Bahwa hukum acara perdata atau hukum perdata formal bertujuan untuk mempertahankan dan memelihara hukum perdata materiil.

Jadi pada intinya adalah secara formal hukum pembuktian tersebut mengatur untuk bagaimana mengadakan pembuktian seperti yang terdapat dalam RBg dan HIR.

Sedangkan secara materiil, hukum pembuktian mengatur dapat atau tidaknya pembuktian itu diterima dengan alatalat bukti tertentu dipersidangan dan kekuatan pembuktian dari alat-alat bukti tersebut sejauh mana dapat dibuktikan.
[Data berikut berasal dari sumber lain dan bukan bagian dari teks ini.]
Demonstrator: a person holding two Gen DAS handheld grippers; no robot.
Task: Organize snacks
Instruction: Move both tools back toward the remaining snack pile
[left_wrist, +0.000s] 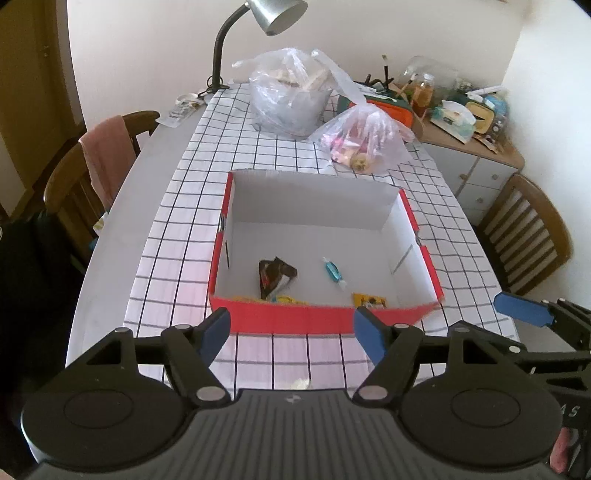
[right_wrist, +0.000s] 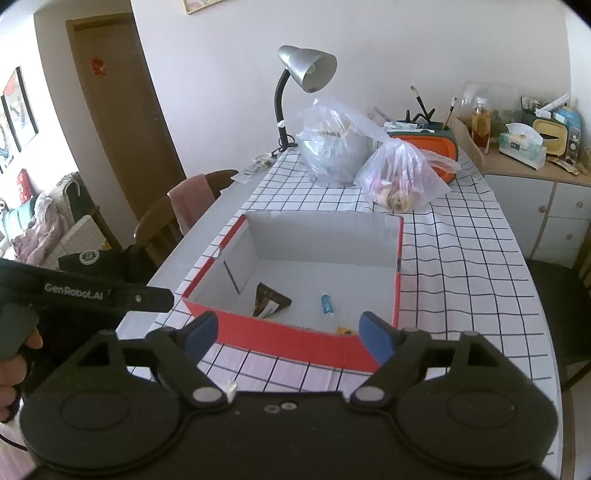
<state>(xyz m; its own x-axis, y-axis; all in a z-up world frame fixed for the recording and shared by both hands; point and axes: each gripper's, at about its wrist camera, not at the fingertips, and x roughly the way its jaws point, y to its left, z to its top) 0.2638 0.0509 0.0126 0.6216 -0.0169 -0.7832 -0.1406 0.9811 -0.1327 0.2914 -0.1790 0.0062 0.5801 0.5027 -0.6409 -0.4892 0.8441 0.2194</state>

Baca juga: Fungsi dan Tujuan Hukum Acara Perdata

Didalam proses pembuktian dimuka persidangan penggugat wajib membuktikan gugatannya dan tergugat wajib membuktikan bantahannya. Suatu putusan harus selalu berdasarkan bukti-bukti yang ada selama proses persidangan.

Sehingga menang dan kalahnya suatu pihak dalam perkara bergantung pada kekuatan pembuktian dari alat-alat bukti yang dimilikinya. Baik secara tertulis maupun lisan, tetapi harus diiringi atau disertai dengan bukti-bukti yang sah menurut hukum agar dapat dipastikan kebenarannya.

Dengan demikan, yang dimaksud dengan pembuktian adalah penyajian alat-alat bukti yang sah menurut hukum kepada hakim yang memeriksa suatu perkara guna memberikan kepastian tentang kebenaran peristiwa yang dikemukakan didepan persidangan.

Pembuktian diperlukan dalam suatu perkara yang mengadili suatu sengketa dimuka pengadilan ataupun dalam perkara-perkara permohonan yang menghasilkan suatu penetapan (jurdicto voluntair)

Prinsip Hukum Pembuktian

Pembuktian-dalam-Hukum-Acara-Perdata
Prinsip Hukum Pembuktian

Yang dimaksud dengan prinsip hukum pembuktian adalah landasan penerapan pembuktian. Semua pihak, termasuk hakim harus berpegang pada patokan yang digariskan prinsip yang sudah ditentukan. Prinsip-prinsip hukum pembuktian secara umum meliputi :

Pembuktian Mencari dan Mewujudkan Kebenaran Formil.

Didalam proses peradilan perdata, kebenaran yang dicari dan diwujudkan hakim cukup kebenaran formil (formeel waarheid). Pada dasarnya tidak dilarang pengadilan perdata mencari dan menemukan kebenaran materiil.

Akan tetapi bila kebenaran materiil tidak ditemukan, hakim dibenarkan oleh hukum untuk mengambil putusan berdasarkan kebenaran formil.

Para pihak yang berperkara dapat mengajukan pembuktian berdasarkan kebohongan dan kepalsuan, namun fakta yang demikian secara teoritis harus diterima hakim untuk melindungi atau mempertahankan hak perorangan atau hak perdata pihak yang bersangkutan.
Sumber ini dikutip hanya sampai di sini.